> TASK INSTRUCTIONS: Could the data below be copied exactly, minus the pictures?

*** RECORDED INFORMATION ***

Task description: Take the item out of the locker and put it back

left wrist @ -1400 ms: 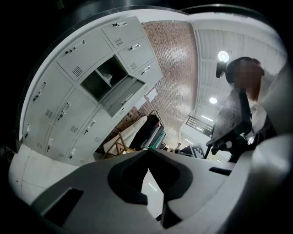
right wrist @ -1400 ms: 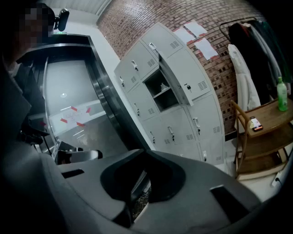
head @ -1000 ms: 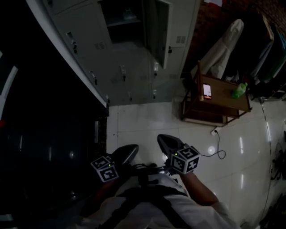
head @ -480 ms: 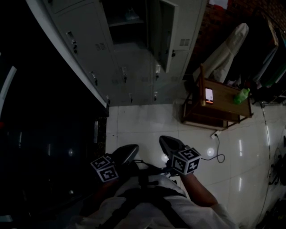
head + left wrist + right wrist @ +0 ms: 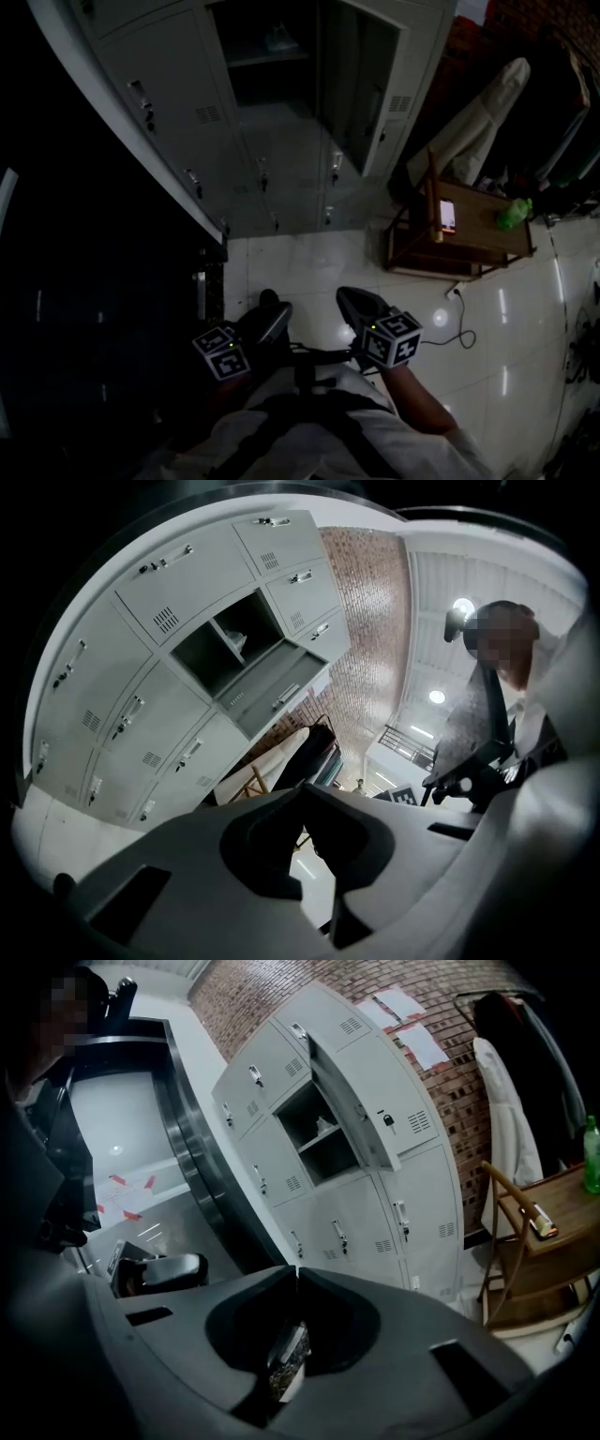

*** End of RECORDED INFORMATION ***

> RESPONSE:
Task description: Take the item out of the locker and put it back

left wrist @ -1400 ms: 
right wrist @ -1400 ms: 
head @ -1000 ms: 
head @ -480 ms: 
head + left wrist + right wrist @ +0 ms: 

With this, the exercise has been completed.